A partir de ahí Gabino insistió con las serenatas y los discursos, así que no tuvo muerto que no ocupara de mis palabras. Yo me volé, pa qué más que la verdad. Recordé cuando mi abuelo se dedicaba a escribir cartas afuera de las oficinas de correo, ganándose el respeto de todos. Hay quienes dicen que era mi obligación preguntarle por qué lo hacía. Lo cierto es que no me hubiera respondido, porque ya no hablaba. Si abría la boca era para soltar números por el radio y así nadie puede comunicarse. Si tengo que decir algo es que a lo mejor esos números lo trastornaron. No se me ocurre otra cosa.

¿Qué podíamos hacer en Navojoa? Lo que hacíamos siempre: hablar y hablar de eso hasta que terminaba todo enrevesado lo que decíamos. Que si por fin se había vuelto loco. Que era un reto abierto. Que de veras sentía sus muertes pero que no podía traicionar a su patrón. Que era una señal de respeto para recobrar el honor perdido de todos los matones. Que Gabino era tan noble que se quitaba el sombrero después de vencer a sus rivales.

Que muchos piensen que es un rumor, inventado pa volverlo loco y dispensarle la culpa de todos sus crímenes, es comprensible. Todavía hay coraje; mucho resentimiento. Tampoco lo hacía para burlarse y humillar a las familias desgraciadas. Se apersonaba en los panteones sufriendo de veras, como una parca arrepentida y febril, mientras los deudos lo miraban incrédulos, indignados, indispuestos.

No hay nada más agorero que un matón lamentándose de la muerte. El Pancho lo sabía. Estaba llamando mucho la atención. En Navojoa la gente se había acostumbrado al camposanto, pero cuando alguien dispensa a los muertos un trato distinto al que están acostumbrados, entonces sí se enojan, se sienten. El Gabino no quiso detenerse o no podía detenerse: ya nomás se comunicaba con los muertos, con números, panegíricos o canciones. Eran los únicos que le importaban. Aunque el Buitre se ufanaba de su muchacho, tuvo que decidir la orden.

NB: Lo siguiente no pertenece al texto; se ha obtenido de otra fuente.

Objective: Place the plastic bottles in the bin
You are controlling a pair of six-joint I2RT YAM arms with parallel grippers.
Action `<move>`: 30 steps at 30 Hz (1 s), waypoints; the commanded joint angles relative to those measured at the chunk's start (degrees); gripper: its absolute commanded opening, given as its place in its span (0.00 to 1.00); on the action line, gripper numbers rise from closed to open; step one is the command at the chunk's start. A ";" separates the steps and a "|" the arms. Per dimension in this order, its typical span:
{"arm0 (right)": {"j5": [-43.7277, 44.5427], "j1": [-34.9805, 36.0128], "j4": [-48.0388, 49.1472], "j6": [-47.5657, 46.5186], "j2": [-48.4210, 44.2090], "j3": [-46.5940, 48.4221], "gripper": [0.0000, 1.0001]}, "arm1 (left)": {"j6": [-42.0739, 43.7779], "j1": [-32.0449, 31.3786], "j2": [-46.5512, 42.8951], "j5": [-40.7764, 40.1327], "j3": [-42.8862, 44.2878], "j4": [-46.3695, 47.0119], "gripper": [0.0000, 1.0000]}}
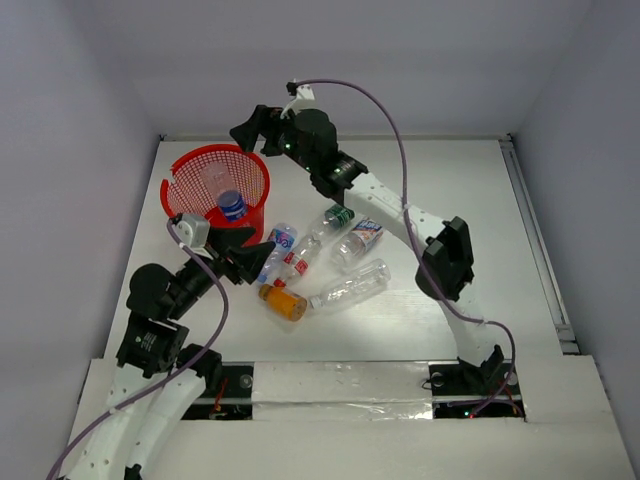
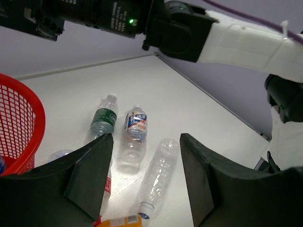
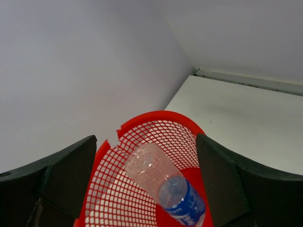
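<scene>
The red mesh bin (image 1: pixel 182 166) stands at the far left with one blue-labelled bottle (image 1: pixel 230 204) inside, leaning neck down; it also shows in the right wrist view (image 3: pixel 166 183). My right gripper (image 1: pixel 250 128) is open and empty above the bin's far rim (image 3: pixel 156 115). Several bottles lie right of the bin: a green-labelled one (image 1: pixel 336 217), a blue-white one (image 1: pixel 359 239), a red-white one (image 1: pixel 298 262), a clear unlabelled one (image 1: pixel 352 287) and an orange one (image 1: pixel 283 301). My left gripper (image 1: pixel 262 244) is open and empty above them, with the clear bottle (image 2: pixel 158 174) between its fingers.
Another blue-labelled bottle (image 1: pixel 281 243) lies by the bin's base next to my left fingers. The right arm (image 2: pixel 236 33) stretches across the far side of the table. The bin's wall (image 2: pixel 26 124) is at the left of the left wrist view.
</scene>
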 commanded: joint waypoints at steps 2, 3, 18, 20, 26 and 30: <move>3.62 0.45 5.13 -5.89 -15.24 -8.91 0.85 | 0.06 -0.23 3.24 2.29 -0.93 5.65 0.53; 4.32 0.45 6.78 -6.52 -17.87 -12.26 0.71 | -0.99 -0.23 4.13 2.38 -0.84 6.01 0.50; 15.74 -11.50 4.53 -5.29 -72.90 -70.55 0.19 | 0.31 -35.02 37.41 -31.27 11.01 6.89 0.37; 22.13 -11.50 3.12 -3.90 -77.38 -75.72 0.18 | 2.60 -38.46 45.04 -32.69 15.76 6.27 0.41; 28.05 -12.03 -3.12 -2.40 -91.28 -83.92 0.25 | 8.41 -39.08 59.04 -29.88 21.39 5.75 0.64; 27.80 -12.03 -7.43 -1.07 -96.29 -87.26 0.54 | 8.67 -39.08 63.01 -29.35 21.48 6.62 0.72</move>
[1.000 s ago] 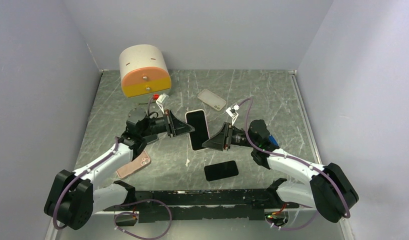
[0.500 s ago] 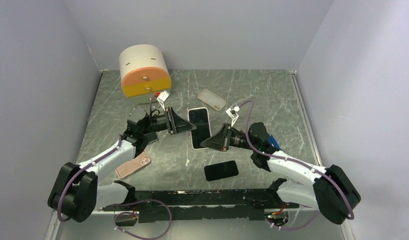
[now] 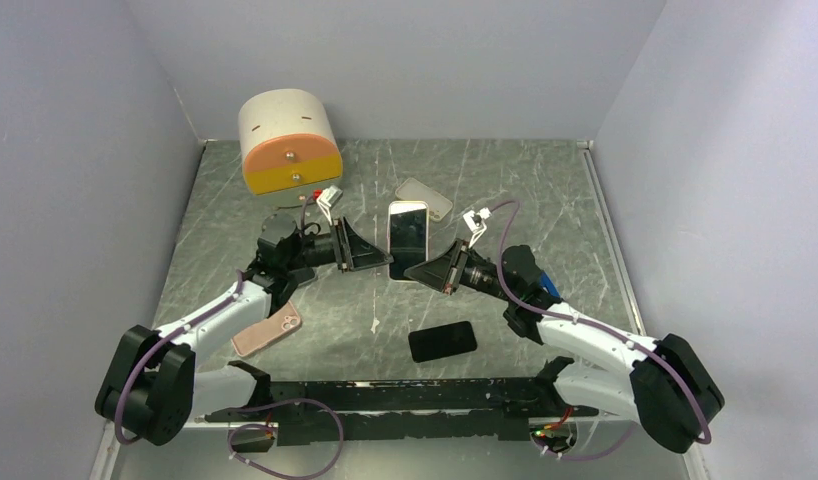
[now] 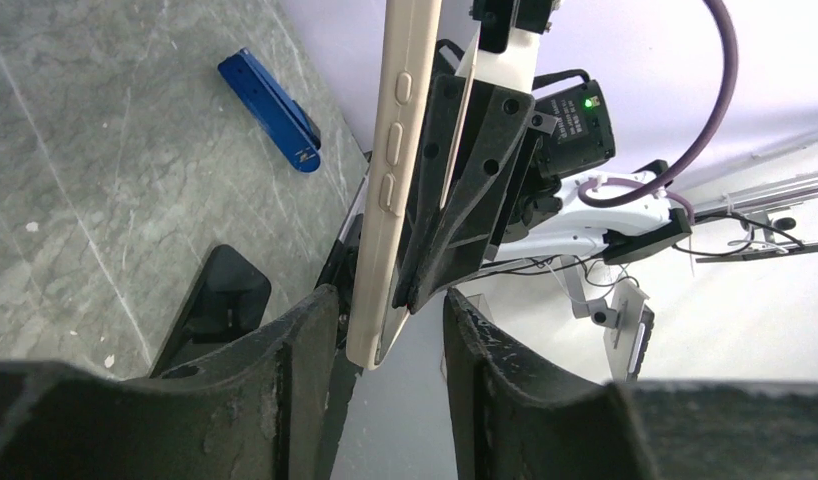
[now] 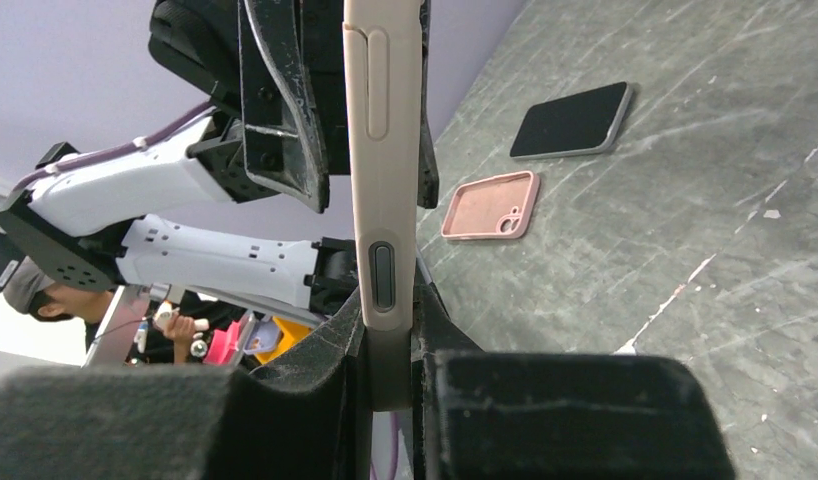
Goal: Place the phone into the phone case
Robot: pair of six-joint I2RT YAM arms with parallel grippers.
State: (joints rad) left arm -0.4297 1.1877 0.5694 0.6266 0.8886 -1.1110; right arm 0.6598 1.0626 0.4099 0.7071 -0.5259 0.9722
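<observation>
Right wrist, right end effector (image 5: 390, 335) pinching phone (image 5: 383, 150)

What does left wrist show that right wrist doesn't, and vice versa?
Left wrist only: the blue object on the table, and the right arm. Right wrist only: the pink case lying flat, the left arm, and a person in a cap behind. Both: the cream-edged phone seen edge-on and upright, clamped by the right end effector, with the left end effector open around it, plus the black phone lying on the table.
</observation>
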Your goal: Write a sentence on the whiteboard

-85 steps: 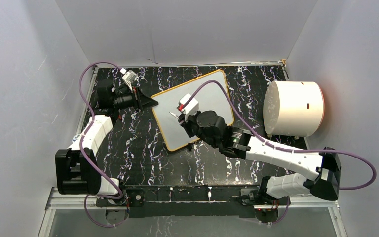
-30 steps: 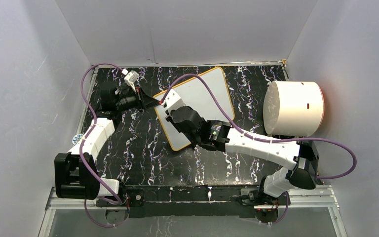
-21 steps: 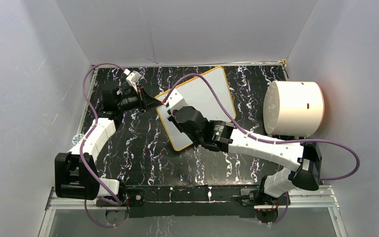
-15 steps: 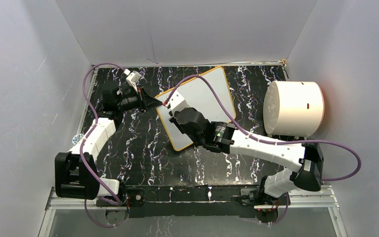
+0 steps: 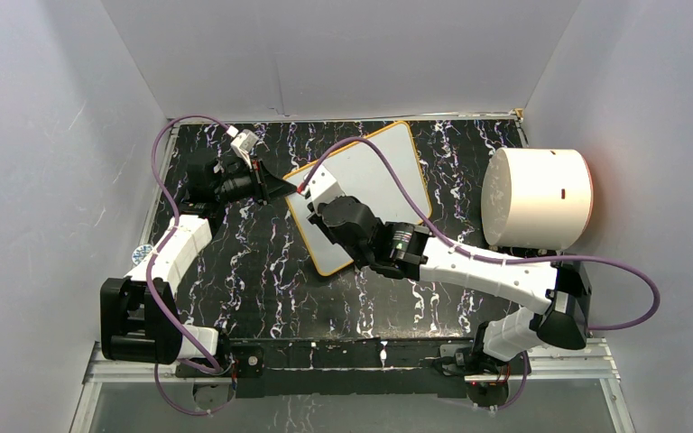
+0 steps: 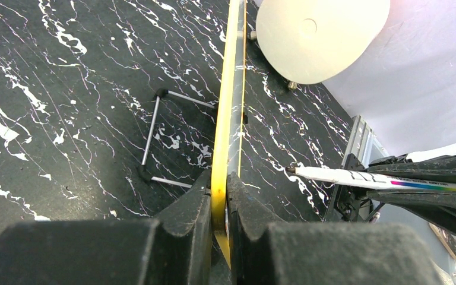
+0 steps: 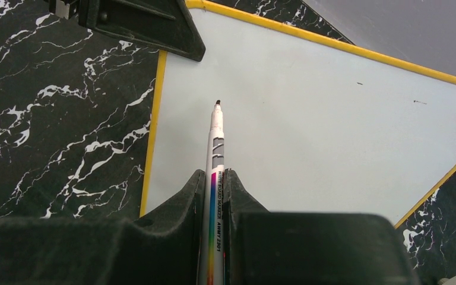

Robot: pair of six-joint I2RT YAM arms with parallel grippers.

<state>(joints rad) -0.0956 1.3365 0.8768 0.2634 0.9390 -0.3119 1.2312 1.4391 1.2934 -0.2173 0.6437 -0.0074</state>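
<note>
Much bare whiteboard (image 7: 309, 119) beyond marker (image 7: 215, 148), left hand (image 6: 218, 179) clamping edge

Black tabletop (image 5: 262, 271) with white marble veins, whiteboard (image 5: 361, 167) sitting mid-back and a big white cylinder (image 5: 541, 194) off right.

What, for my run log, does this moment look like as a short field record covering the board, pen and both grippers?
board: flat white whiteboard with yellow rim, no writing, only tiny specks
left gripper: shut on the board's rim
right gripper: shut on a white marker with rainbow stripe
marker tip: uncapped, over the board near the left gripper; looks just off the surface
nearby: large white cylinder, right of the board
</note>
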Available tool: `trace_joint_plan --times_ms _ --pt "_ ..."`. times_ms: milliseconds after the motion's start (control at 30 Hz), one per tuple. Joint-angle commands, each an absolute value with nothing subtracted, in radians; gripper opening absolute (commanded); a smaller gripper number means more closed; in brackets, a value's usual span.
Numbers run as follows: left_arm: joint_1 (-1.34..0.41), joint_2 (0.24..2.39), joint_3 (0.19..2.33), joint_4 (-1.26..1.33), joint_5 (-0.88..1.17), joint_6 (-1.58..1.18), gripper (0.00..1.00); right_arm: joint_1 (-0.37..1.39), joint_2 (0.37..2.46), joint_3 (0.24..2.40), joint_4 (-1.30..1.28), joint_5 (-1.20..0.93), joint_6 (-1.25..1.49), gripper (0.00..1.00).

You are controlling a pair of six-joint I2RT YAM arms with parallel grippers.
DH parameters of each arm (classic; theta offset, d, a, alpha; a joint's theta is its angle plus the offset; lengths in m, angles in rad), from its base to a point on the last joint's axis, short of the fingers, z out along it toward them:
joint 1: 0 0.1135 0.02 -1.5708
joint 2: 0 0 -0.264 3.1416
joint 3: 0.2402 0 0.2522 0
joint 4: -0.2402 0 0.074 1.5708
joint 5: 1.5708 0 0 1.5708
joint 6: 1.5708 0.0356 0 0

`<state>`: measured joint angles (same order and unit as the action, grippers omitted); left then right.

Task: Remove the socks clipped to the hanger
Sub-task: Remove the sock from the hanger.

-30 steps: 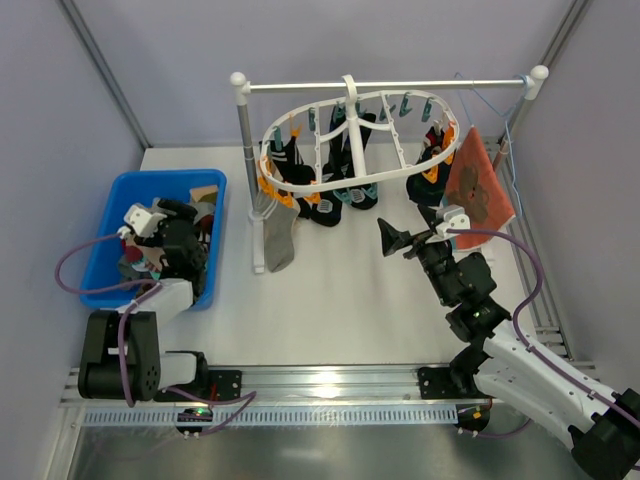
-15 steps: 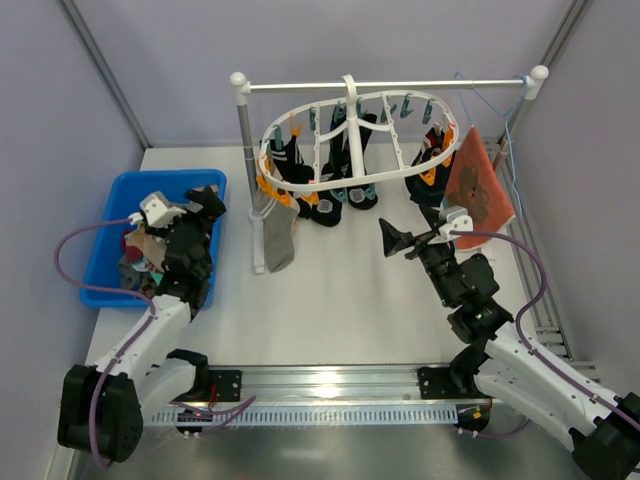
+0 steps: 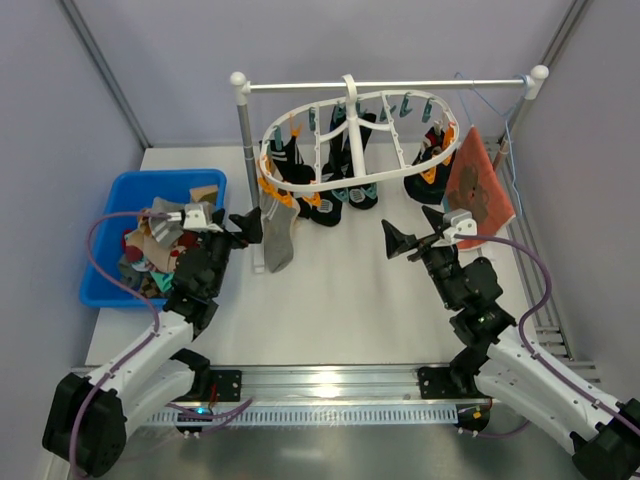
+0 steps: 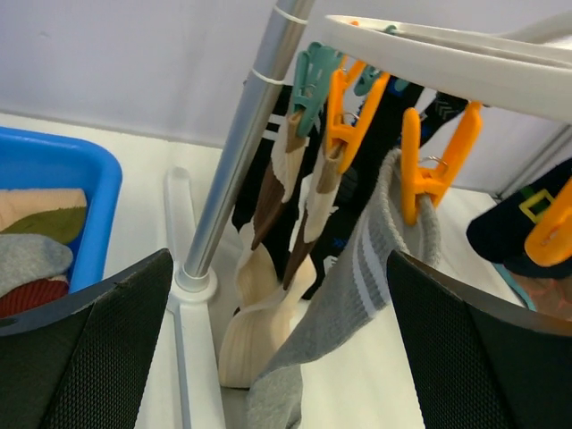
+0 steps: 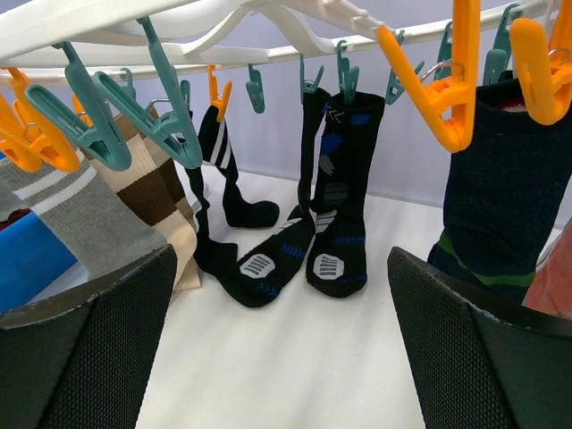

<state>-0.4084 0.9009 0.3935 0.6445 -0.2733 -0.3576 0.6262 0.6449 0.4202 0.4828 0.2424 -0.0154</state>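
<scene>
We see the hanger (image 3: pixel 352 125), a white oval frame with crossbars, hooked on the top rail of a white-and-grey stand (image 3: pixel 246 150) in the upper middle of the top view. Its rim carries orange clips (image 4: pixel 424 188) and teal clips (image 5: pixel 179 143). The socks (image 3: pixel 330 205) hang from them. Under the middle they are mostly black with blue and grey marks. A grey sock (image 3: pixel 278 235) with white stripes hangs lowest at the left end, with brown-and-cream striped ones beside it. A navy sock (image 5: pixel 500 206) with a green band hangs at the right end.

At the left of the top view a blue bin (image 3: pixel 150 183) on the white table (image 3: pixel 340 300) holds a heap of loose socks. At the upper right an orange-red cloth (image 3: pixel 480 185) with a brown print hangs just beside the hanger's right end.

The left gripper (image 3: pixel 243 226) sits between the bin and the stand's upright pole, its jaws spread wide and empty. In its wrist view the pole slants across the frame just left of the striped socks. The grey sock hangs centre-right between the fingers (image 4: pixel 89 349), apart from both.

The right gripper (image 3: pixel 408 236) is at the right middle of the top view, below the hanger's right end. It too is spread wide and holds nothing. Its camera looks up under the frame at the black socks, none of them touching its fingers (image 5: pixel 80 349).
</scene>
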Motion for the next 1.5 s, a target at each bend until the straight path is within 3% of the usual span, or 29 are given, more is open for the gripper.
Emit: trace_joint_plan --times_ms 0,233,667,1033,1300,1467 --pt "-0.41 0.88 0.359 0.735 -0.135 -0.304 1.0 0.623 0.634 0.417 0.506 0.238 -0.002 1.0" --pt "-0.408 1.014 0.342 0.836 -0.049 -0.324 1.0 0.62 0.629 0.414 0.505 0.241 -0.002 1.0" --pt "-0.41 1.015 0.249 0.962 0.021 -0.379 1.0 0.617 0.63 0.416 0.505 0.233 -0.002 1.0" --pt "-0.41 1.262 0.33 1.086 0.014 -0.379 0.97 0.615 0.637 0.417 0.506 0.227 0.018 1.0" --pt "-0.462 1.362 0.362 1.224 -0.072 -0.325 0.56 0.615 0.64 0.417 0.506 0.222 0.02 1.0" --pt "-0.512 1.384 0.356 1.279 -0.136 -0.272 0.17 0.615 0.641 0.417 0.505 0.221 0.018 1.0"
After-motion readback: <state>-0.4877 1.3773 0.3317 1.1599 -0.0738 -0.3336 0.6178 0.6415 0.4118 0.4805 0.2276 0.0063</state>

Estas cosas nunca acaban bien, pero ésta tardó en resolverse. Primero hallaron la troca consentida del patrón bajo el puente del río Mayo, aunque de él no hubo ningún rastro. Familia y pistoleros lo buscaron unos días, luego se desbandaron como pájaros desplumados porque había muchos que les querían ajustar las cuentas. Quien no siguió el camino fue el Faquir. Y no lo hizo porque él había resuelto el cuatro.

El Pancho juntó a los dos pistoleros. Quería que el Faquir matara a Gabino, pero éste no pudo.

“Y mira que nomás ocupaba una ayudadita, ya estaba casi muerto”, me confesó; enseguida dijo: “solamente una vez desobedecí una orden. Al Pancho lo enterré en las faldas del cerro Prieto, en el hoyo que le correspondía a Gabino. Yo me regresé solo, dejé a Gabino hablando por el radio al pie del montón de tierra. Ya no se quiso devolver. Volví a Navojoa en la troca famosa y la abandoné en el río. A los días hallaron el cuerpo de Gabino, aunque a nadie se le ocurrió que allí mismo estaba enterrado el Buitre. Pensaron que el montón de tierra era una tumba a medio hacer”, luego se calló, me pidió un bolero y se puso a escucharlo.